> _Problem statement_
Return every record below exactly as written, omitting any pictures.

> _Records from a collection_
________________________

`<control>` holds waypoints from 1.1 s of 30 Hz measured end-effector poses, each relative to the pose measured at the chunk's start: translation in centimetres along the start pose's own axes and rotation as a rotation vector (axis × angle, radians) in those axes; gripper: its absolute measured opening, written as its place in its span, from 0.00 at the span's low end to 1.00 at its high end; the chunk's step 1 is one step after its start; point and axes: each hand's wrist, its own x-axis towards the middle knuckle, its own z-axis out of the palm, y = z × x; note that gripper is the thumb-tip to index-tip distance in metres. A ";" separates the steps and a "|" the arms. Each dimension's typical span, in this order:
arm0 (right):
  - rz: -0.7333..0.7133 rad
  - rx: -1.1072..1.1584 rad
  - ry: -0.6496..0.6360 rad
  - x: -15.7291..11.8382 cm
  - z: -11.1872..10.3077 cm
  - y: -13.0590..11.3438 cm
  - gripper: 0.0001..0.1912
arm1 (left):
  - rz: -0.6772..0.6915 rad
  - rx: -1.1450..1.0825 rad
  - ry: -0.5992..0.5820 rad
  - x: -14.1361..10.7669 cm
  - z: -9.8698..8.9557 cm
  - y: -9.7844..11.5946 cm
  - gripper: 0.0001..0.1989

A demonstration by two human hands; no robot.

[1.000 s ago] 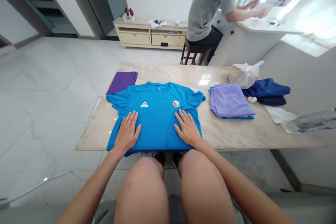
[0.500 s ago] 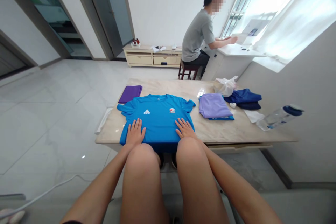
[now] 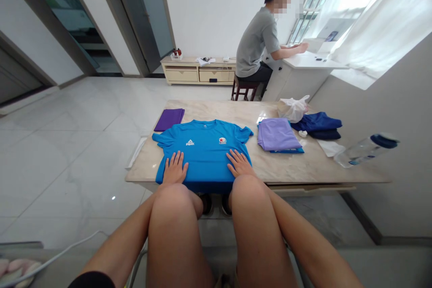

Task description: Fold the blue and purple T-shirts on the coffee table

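A bright blue T-shirt lies flat and face up on the marble table, with a white logo and a red star badge on its chest. Its lower part is hidden behind my knees. My left hand rests palm down on the shirt's lower left, and my right hand rests likewise on its lower right. Both hands have their fingers spread and hold nothing.
A purple folded cloth lies beyond the shirt. To the right are a lilac folded garment on blue cloth, navy clothes, a plastic bag and a water bottle. A seated person works at a counter beyond.
The view has tilted up and back, so the table looks smaller and my knees now overlap the shirt's lower edge. My hands have stayed flat on the shirt.
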 end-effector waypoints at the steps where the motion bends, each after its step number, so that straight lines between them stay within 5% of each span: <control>1: 0.001 0.003 -0.002 0.0 -0.1 0.0 0.34 | 0.000 -0.001 -0.004 0.0 -0.1 0.0 0.37; 33: -0.003 0.068 0.030 0.0 -1.1 -0.7 0.32 | 0.017 0.036 0.076 0.1 0.5 -0.3 0.36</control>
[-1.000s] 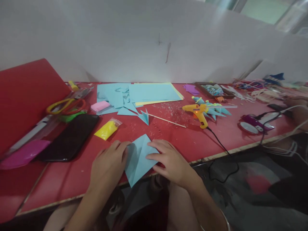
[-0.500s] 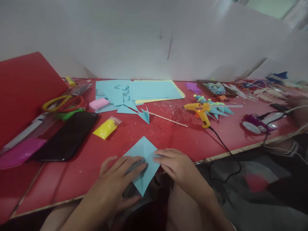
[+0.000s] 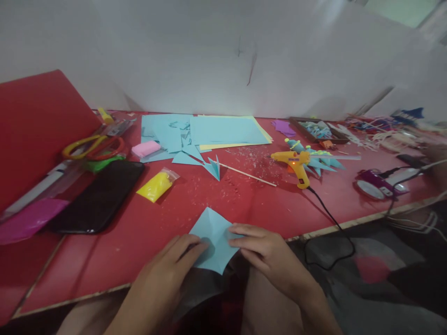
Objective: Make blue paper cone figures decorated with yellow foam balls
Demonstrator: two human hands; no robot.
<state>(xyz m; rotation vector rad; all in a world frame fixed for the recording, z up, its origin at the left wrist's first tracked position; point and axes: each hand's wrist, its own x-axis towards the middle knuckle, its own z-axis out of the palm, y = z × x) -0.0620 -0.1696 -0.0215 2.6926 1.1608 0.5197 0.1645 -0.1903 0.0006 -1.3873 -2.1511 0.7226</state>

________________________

> _Answer box_
`<control>` holds waypoints from 1.1 s of 30 Hz measured end-effector poses, each relative to the pose measured at the chunk's start: translation in centimetres along the start pose's own axes and rotation as a rotation vector (axis × angle, radians) in those axes; gripper: its absolute measured opening, written as its place in its span, from 0.00 at the span's low end to 1.00 at its high end; the chunk's step 1 is one step after its start; point and axes: each hand's wrist, its own x-axis towards the middle knuckle, its own z-axis out of the palm, y = z × x; note that gripper is the thumb-tip to index-tip distance in metres. A ";" separates the steps and a "|" the arms. Each dimension's typical span, in this order:
arm0 (right):
  - rz: -0.7333..0.7133 rad
  - rx: -1.1072..1.1584 rad
  - ry: -0.6496..0.6360 rad
  - x: -15.7291..11.8382 cm
  - z: -11.1872..10.3077 cm
  - y: -13.0590..11.3438 cm
  - gripper: 0.0001..0.1912
arm1 (left):
  - rz: -0.6772..0.6915 rad
  - rx: -1.1450..1.0825 rad
  - ry: -0.5992..0.5820 rad
  - x: -14.1361..10.7669 cm
  - z: -9.8698..8.9557 cm
  - y: -9.7844..11.5946 cm
  - gripper: 0.0001..0.1989

A demonstration by two human hands; no robot.

[1.000 s ago] 
[0.500 s ago] 
[now] 

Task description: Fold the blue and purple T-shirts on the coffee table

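A bright blue T-shirt lies flat and face up on the marble table, with a white logo and a red star badge on its chest. Its lower part is hidden behind my knees. My left hand rests palm down on the shirt's lower left, and my right hand rests likewise on its lower right. Both hands have their fingers spread and hold nothing.
A purple folded cloth lies beyond the shirt. To the right are a lilac folded garment on blue cloth, navy clothes, a plastic bag and a water bottle. A seated person works at a counter beyond.
The view has tilted up and back, so the table looks smaller and my knees now overlap the shirt's lower edge. My hands have stayed flat on the shirt.
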 end-effector waypoints at the steps where the motion bends, each after its step number, so that straight lines between them stay within 5% of each span: <control>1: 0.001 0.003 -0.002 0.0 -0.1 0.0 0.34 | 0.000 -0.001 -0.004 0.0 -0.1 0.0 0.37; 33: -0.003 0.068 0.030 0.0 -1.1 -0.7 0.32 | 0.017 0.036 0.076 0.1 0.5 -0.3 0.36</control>
[-1.000s] 
[-0.500s] 
[+0.000s] 
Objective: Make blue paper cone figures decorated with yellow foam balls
Demonstrator: two human hands; no robot.
<state>(xyz m; rotation vector rad; all in a world frame fixed for the recording, z up, its origin at the left wrist's first tracked position; point and axes: each hand's wrist, its own x-axis towards the middle knuckle, its own z-axis out of the palm, y = z × x) -0.0620 -0.1696 -0.0215 2.6926 1.1608 0.5197 0.1645 -0.1903 0.0006 -1.3873 -2.1511 0.7226</state>

The output for this exercise is now complete.